Try it
Every line of the entries below that mentions "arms" is to be copied out.

Source information
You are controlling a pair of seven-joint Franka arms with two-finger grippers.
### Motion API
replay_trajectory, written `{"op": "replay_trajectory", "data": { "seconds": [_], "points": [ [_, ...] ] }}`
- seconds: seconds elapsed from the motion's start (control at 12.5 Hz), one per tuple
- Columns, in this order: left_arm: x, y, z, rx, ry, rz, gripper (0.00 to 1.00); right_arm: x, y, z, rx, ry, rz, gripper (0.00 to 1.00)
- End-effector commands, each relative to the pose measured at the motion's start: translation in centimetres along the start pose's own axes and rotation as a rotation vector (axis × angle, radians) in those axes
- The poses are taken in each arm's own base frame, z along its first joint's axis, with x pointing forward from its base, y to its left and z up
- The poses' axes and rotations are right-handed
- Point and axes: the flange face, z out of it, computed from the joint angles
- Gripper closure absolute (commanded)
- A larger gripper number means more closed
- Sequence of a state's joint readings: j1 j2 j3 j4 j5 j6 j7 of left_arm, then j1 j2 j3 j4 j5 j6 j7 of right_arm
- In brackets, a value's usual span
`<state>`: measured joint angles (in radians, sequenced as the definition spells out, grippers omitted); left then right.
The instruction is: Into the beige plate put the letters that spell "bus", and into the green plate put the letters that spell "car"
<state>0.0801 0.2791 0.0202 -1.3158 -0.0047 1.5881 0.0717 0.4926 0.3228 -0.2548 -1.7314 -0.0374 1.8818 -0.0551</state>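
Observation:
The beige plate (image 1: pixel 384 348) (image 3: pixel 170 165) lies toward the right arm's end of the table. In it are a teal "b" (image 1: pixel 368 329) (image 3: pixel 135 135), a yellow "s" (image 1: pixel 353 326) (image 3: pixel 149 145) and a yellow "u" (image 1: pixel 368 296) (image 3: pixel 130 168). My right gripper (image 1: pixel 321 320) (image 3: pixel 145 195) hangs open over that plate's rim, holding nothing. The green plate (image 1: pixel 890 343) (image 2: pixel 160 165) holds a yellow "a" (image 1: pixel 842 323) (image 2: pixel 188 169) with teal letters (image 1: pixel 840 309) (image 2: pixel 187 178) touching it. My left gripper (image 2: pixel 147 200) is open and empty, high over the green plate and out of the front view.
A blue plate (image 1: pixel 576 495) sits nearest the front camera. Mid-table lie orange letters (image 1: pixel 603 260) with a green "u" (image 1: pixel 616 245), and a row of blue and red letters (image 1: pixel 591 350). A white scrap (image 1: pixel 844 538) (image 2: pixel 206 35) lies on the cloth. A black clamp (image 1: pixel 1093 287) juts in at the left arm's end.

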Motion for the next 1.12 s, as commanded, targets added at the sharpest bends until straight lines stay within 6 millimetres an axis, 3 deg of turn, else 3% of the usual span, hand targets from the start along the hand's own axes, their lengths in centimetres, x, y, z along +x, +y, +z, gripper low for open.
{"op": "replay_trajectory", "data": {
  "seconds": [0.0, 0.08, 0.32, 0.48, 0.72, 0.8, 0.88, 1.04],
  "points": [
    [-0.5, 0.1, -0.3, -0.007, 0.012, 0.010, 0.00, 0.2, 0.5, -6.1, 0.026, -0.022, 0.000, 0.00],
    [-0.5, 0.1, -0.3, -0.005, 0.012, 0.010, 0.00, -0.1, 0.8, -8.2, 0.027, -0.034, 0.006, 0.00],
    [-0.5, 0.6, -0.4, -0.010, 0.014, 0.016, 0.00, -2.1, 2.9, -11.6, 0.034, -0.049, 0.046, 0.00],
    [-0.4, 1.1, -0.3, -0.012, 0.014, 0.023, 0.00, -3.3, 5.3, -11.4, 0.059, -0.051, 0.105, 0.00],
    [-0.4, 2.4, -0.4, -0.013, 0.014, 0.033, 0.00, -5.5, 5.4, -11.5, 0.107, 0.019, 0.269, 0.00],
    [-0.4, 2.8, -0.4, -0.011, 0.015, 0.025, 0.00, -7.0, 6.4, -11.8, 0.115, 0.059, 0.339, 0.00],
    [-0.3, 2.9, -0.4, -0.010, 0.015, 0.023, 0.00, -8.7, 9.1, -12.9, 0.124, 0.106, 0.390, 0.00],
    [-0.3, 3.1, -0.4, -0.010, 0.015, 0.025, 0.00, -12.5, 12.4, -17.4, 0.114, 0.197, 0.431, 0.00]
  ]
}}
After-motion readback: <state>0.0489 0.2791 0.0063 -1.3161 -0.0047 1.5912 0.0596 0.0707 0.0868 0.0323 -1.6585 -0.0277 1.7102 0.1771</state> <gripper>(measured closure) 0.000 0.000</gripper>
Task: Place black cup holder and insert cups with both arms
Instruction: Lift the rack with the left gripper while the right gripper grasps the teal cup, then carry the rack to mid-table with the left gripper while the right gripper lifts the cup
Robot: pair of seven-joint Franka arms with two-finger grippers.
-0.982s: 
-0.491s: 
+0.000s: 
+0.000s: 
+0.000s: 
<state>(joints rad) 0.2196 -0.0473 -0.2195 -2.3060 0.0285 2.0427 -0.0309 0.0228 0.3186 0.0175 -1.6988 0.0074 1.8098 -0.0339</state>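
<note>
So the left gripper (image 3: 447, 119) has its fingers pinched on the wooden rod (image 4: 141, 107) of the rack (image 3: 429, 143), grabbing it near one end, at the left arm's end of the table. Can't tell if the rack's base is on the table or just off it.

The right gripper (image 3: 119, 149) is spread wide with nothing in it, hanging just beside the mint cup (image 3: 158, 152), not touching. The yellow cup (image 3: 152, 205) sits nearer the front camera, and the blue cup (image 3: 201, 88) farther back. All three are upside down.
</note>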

Task solution
You are controlling a pair of seven-joint Franka arms with two-finger grippers.
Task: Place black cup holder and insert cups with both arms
Robot: pair of seven-joint Franka arms with two-finger grippers.

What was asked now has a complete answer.